A literatura mostra que algumas variáveis estão associadas à desistência em programas destinados principalmente à perda de peso. Essas variáveis incluem expectativas pouco realistas, associadas a um maior nível de desapontamento e, consequentemente, desistência do tratamento,12 sexo feminino; indivíduos com IMC mais alto; pacientes que reportam tentativas anteriores de perda de peso; e faixas etárias mais jovens.26 Em relação à idade, a literatura aponta para uma relação negativa com exercícios físicos e hábitos saudáveis.27 Neste estudo, observamos que adolescentes mais velhos tiveram menor chance de aderir ao tratamento, em comparação aos mais novos. É comum que os pais de adolescentes mais jovens os acompanhem às sessões, o que reduz a chance de abandono. Essa hipótese baseia-se na Teoria do Controle Social, que afirma que quando os adolescentes estão com os pais, eles se sentem inclinados a agir de forma que os agrade.28
Este estudo não detectou nenhuma associação entre a adesão e os indicadores antropométricos, diferentemente do estudo TIGER (Training Interventions and Genetics of Exercise Response), que identificou que os indivíduos com valores mais baixos de massa corporal, circunferência abdominal, quadril e IMC são mais aderentes aos programas de exercícios aeróbicos.29 A diferença entre os resultados pode ser explicada pelo tipo de estudo, além da idade pesquisada, já que o TIGER foi um estudo epidemiológico realizado em adultos (18 a 35 anos), e este foi um estudo clínico em adolescentes, no qual a homogeneidade das características dos participantes é um fator importante a ser considerado. Este estudo detectou uma associação entre a adesão e altos níveis de colesterol, mas são necessários mais estudos para comprovar essa hipótese, já que não há nada na literatura que demonstre a plausibilidade dessa relação.Os estudos que investigaram as variáveis associadas à motivação biológica da adesão são escassos,9 e isso impede a comparação dos resultados. Destacamos também a importante necessidade de estudos adicionais nessa área, já que a maioria dos adolescentes que deveriam ser tratados para redução dos níveis de colesterol total são exatamente os que não concluíram o tratamento. Este estudo apresenta algumas limitações, como o uso de questionários autorreportados, que podem ter comprometido a veracidade devido ao viés da reconvocação em alguns casos e, como os indivíduos eram voluntários, apenas aqueles dispostos a participar é que efetivamente se envolveram na intervenção. A ausência de informações de histórico familiar deve ser considerada na interpretação destes dados. Além disso, como se trata de um estudo transversal, não foi possível estabelecer uma relação de causa e efeito entre as variáveis.

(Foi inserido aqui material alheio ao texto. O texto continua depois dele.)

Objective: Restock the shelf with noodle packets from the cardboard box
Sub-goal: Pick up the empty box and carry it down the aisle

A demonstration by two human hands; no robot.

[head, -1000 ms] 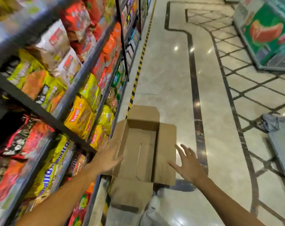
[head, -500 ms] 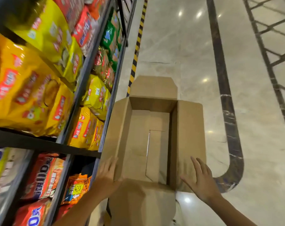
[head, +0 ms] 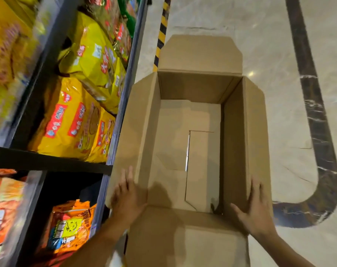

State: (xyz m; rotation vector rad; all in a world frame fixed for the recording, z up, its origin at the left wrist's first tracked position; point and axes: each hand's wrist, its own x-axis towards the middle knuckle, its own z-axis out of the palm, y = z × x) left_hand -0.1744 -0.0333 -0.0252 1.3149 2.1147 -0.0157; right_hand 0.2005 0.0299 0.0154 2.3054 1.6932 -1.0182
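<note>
I look down into an open cardboard box that sits between my two hands, its four flaps folded outward and its bottom bare, with nothing inside. My left hand lies flat on the box's left flap near the corner closest to me, fingers straight and slightly spread, pointing away from me. My right hand rests the same way on the right flap, fingers straight and lightly fanned, thumb angled inward toward the box opening. Neither hand curls around anything.

To the left of my left hand stands the shelf, dark metal, running away from me. Just beyond and left of that hand, yellow noodle packets with red labels stand packed on one level. Below them, close beside my left forearm, an orange packet sits on the lower level. Right of my right hand is pale polished floor with a dark curved band inlaid. Ahead of the box, a yellow and black striped strip runs along the shelf's foot
</note>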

Finalmente, verificamos que nenhuma variável isolada conseguiria explicar e/ou prever a desistência dos programas para tratamento de obesidade, o que confirma a necessidade de se continuar investigando como os efeitos independentes e as inter-relações entre os fatores biológicos, psicológicos e ambientais podem influenciar na adesão.30 Para aumentar a adesão em programas multidisciplinares para o tratamento da obesidade, é preciso compreender melhor a predisposição a comportamentos saudáveis ou de risco, que resultam da interação de fatores biológicos, psicológicos, ambientais e genéticos.9
Os resultados deste estudo forneceram evidências de que, adolescentes mais velhos, com maiores sintomas de distúrbios alimentares e de níveis de colesterol total, têm menor chance de aderir a tratamentos multidisciplinares para perda de peso.